Supplied records:
== Segment start ==
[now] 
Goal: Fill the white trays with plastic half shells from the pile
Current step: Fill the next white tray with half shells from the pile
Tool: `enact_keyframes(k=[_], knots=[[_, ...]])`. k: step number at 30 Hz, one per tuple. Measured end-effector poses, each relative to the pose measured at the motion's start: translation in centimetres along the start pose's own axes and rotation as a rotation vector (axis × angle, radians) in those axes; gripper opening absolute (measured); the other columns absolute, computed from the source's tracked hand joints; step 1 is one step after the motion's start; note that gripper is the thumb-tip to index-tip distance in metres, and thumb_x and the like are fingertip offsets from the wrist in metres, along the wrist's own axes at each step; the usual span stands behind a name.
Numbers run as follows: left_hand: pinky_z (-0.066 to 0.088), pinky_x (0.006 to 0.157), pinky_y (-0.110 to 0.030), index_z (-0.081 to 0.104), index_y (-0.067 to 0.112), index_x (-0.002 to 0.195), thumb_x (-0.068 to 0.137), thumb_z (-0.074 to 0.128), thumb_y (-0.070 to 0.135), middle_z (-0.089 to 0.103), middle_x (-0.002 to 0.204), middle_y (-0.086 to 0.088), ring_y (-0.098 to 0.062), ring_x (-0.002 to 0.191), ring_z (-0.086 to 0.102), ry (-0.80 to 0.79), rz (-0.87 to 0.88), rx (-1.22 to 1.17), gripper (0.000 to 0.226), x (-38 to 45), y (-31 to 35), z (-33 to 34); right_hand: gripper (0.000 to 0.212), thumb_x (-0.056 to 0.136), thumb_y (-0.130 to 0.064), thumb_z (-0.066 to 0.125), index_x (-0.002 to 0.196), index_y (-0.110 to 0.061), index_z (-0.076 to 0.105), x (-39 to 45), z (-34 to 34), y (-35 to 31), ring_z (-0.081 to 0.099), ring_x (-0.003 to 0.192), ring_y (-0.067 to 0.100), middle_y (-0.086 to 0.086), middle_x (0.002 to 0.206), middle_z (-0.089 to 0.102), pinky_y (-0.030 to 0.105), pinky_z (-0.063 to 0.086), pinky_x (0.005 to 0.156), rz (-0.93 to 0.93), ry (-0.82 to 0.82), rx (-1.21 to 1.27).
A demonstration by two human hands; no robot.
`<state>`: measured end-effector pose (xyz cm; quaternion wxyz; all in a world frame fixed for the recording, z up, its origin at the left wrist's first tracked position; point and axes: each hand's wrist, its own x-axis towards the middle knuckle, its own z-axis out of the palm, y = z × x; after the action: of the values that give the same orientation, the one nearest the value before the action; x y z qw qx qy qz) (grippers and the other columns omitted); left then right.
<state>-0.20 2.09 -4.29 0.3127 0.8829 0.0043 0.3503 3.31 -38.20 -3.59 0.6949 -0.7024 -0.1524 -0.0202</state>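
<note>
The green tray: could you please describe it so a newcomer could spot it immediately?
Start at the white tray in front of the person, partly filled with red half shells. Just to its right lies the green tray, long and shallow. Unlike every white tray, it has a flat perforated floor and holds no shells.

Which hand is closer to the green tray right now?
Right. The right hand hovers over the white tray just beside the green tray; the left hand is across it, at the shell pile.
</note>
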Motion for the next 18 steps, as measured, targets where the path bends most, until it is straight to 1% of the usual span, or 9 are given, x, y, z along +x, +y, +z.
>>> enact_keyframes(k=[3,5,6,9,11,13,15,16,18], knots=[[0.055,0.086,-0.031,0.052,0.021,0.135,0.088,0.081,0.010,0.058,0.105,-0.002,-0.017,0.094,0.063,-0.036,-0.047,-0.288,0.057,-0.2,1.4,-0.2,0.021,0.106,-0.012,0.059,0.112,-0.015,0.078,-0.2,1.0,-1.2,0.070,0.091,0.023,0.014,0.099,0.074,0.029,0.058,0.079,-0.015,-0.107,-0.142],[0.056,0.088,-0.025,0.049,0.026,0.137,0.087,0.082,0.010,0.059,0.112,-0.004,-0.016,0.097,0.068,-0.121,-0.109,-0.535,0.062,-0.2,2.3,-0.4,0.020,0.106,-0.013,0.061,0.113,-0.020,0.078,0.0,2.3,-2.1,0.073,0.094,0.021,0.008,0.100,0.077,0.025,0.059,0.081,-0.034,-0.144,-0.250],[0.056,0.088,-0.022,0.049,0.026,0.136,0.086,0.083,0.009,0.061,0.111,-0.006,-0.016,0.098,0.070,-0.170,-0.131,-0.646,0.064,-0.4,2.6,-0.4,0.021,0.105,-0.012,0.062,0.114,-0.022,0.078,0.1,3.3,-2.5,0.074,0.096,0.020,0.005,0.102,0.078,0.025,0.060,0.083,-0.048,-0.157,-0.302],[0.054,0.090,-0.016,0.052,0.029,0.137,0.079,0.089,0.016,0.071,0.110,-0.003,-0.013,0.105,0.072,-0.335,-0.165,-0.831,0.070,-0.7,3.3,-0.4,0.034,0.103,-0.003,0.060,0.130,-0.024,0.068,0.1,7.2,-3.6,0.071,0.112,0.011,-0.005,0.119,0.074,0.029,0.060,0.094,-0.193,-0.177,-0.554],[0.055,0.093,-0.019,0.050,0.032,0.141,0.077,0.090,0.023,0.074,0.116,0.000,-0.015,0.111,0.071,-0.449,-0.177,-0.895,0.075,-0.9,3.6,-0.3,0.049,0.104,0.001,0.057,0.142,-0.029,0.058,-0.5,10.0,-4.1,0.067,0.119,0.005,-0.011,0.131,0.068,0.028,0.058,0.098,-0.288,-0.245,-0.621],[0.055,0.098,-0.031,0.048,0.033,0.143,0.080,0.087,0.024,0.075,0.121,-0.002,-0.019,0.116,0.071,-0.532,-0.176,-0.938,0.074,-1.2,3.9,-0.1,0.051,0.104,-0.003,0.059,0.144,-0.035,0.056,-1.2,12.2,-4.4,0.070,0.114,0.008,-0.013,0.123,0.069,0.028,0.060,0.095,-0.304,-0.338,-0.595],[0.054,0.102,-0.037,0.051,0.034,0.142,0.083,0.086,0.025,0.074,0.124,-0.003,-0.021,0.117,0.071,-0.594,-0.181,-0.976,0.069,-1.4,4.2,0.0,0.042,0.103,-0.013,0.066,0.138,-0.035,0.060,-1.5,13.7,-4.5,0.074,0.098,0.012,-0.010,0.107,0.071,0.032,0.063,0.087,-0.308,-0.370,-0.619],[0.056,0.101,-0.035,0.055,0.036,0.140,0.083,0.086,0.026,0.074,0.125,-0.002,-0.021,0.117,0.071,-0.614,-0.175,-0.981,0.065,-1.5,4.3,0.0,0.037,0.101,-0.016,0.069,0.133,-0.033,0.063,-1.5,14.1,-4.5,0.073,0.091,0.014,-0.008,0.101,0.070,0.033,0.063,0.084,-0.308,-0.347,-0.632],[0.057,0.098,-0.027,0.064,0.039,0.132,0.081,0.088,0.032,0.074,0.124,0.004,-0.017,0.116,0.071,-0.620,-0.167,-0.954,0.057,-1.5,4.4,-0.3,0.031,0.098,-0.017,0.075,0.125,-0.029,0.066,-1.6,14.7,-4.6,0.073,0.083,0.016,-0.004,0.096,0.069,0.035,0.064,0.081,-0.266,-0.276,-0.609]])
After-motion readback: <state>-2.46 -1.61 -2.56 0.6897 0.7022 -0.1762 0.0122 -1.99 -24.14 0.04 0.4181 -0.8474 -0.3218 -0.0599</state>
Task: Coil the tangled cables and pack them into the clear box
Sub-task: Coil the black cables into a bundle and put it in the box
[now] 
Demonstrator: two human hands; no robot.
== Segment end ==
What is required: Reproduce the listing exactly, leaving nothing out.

Answer for this exercise:
[now] 
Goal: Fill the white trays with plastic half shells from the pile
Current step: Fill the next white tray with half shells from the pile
Tool: `enact_keyframes(k=[_], knots=[[_, ...]])`. k: step number at 30 Hz, one per tuple. Measured end-effector poses, each relative to the pose measured at the motion's start: translation in centimetres along the start pose's own axes and rotation as a rotation vector (axis × angle, radians) in those axes; gripper opening absolute (measured); the other columns absolute, computed from the source's tracked hand joints; step 1 is one step after the motion's start; note that gripper is the thumb-tip to index-tip distance in metres, and thumb_x and the like are fingertip offsets from the wrist in metres, along the wrist's own axes at each step; the usual span stands behind a name.
Numbers run as follows: left_hand: pinky_z (-0.066 to 0.088), pinky_x (0.006 to 0.157), pinky_y (-0.110 to 0.030), index_z (-0.081 to 0.104), index_y (-0.067 to 0.112), index_x (-0.002 to 0.195), thumb_x (-0.068 to 0.137), thumb_z (-0.074 to 0.128), thumb_y (-0.070 to 0.135), middle_z (-0.089 to 0.103), middle_x (-0.002 to 0.204), middle_y (-0.086 to 0.088), ring_y (-0.098 to 0.062), ring_x (-0.002 to 0.191), ring_z (-0.086 to 0.102), ry (-0.80 to 0.79), rz (-0.87 to 0.88), rx (-1.22 to 1.17), gripper (0.000 to 0.226), x (-38 to 45), y (-31 to 35), z (-33 to 34); right_hand: gripper (0.000 to 0.212), thumb_x (-0.056 to 0.136), thumb_y (-0.130 to 0.064), thumb_z (-0.066 to 0.125), index_x (-0.002 to 0.196), index_y (-0.110 to 0.061), index_z (-0.076 to 0.105), x (-39 to 45), z (-34 to 34), y (-35 to 31), ring_z (-0.081 to 0.099), ring_x (-0.003 to 0.192), ring_y (-0.067 to 0.100), middle_y (-0.086 to 0.086), middle_x (0.002 to 0.206), middle_z (-0.089 to 0.102), pinky_y (-0.030 to 0.105), pinky_z (-0.063 to 0.086), pinky_x (0.005 to 0.156), rz (-0.93 to 0.93), ry (-0.82 to 0.82), rx (-1.21 to 1.27).
A demonstration by two human hands; no robot.
`<state>`: measured end-effector pose (xyz cm; quaternion wxyz; all in a world frame fixed for the recording, z up, its origin at the left wrist's first tracked position; point and axes: each hand's wrist, its own x-axis towards the middle knuckle, its own z-axis out of the palm, y = z × x; after the action: of the values that give the same orientation, the one nearest the value before the action; x y z qw qx qy qz) (grippers and the other columns omitted); left then right.
<state>-0.20 2.09 -4.29 0.3127 0.8829 0.0043 0.3503 3.31 -38.20 -3.59 0.6949 -0.7024 -0.1524 -0.0202</state>
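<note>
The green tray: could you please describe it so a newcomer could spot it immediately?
Start at the white tray in front of the person, partly filled with red half shells. Just to its right lies the green tray, long and shallow. Unlike every white tray, it has a flat perforated floor and holds no shells.

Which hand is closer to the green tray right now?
Right. The right hand hovers over the white tray just beside the green tray; the left hand is across it, at the shell pile.
</note>
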Motion for the next 18 steps, as measured, targets where the path bends most, until it is straight to 1% of the usual span, or 9 are given, x, y, z along +x, +y, +z.
>>> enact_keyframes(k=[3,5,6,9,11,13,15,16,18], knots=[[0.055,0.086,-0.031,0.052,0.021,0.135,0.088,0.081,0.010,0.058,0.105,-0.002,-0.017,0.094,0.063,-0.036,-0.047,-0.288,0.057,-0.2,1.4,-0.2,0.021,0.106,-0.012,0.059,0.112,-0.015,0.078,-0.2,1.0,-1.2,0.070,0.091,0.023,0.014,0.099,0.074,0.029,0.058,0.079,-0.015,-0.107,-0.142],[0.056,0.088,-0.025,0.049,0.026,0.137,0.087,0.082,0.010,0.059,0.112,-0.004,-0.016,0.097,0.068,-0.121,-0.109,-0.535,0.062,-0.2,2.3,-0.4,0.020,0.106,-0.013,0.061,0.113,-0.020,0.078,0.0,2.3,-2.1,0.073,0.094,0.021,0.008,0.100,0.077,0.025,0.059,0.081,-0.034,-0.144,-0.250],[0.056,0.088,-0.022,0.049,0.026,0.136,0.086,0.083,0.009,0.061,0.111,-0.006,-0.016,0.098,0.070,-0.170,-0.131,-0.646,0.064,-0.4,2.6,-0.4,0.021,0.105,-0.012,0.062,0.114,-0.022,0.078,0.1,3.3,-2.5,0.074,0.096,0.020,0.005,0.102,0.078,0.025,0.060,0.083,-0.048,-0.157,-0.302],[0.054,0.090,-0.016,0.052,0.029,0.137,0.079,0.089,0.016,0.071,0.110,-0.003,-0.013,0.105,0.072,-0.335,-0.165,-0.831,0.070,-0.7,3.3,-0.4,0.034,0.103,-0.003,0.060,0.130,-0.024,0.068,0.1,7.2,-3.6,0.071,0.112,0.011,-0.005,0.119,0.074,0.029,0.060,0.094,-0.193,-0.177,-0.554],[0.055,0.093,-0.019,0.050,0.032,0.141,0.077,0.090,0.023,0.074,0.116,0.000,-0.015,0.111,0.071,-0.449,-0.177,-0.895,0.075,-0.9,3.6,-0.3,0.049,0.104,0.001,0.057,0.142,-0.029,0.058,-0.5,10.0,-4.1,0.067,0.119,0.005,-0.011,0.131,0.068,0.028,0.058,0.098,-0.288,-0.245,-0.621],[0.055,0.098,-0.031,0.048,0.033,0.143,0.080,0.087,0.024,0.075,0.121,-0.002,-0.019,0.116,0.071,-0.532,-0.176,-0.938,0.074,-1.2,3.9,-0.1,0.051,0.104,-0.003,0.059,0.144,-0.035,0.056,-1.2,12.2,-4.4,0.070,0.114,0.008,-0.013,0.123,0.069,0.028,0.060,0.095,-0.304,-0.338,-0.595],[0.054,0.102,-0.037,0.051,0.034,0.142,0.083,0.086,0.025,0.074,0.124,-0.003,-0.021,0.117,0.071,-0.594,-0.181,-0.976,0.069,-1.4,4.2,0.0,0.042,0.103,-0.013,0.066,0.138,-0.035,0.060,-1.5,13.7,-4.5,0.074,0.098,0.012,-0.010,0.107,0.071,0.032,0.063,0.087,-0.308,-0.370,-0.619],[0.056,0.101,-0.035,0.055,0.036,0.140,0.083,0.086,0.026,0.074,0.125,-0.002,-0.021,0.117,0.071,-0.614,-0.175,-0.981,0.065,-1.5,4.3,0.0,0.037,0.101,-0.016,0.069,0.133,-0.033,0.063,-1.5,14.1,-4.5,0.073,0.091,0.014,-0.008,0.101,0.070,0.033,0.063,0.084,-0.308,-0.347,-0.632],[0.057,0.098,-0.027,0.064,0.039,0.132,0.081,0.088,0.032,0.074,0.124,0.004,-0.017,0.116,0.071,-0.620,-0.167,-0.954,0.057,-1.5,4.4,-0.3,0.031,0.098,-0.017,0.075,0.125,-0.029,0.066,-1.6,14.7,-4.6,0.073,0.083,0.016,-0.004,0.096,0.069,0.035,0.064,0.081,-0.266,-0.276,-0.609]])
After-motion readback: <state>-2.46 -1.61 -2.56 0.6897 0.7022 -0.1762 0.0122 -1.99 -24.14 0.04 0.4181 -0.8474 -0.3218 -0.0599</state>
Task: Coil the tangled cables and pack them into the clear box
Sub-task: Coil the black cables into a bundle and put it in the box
[now] 
Demonstrator: two human hands; no robot.

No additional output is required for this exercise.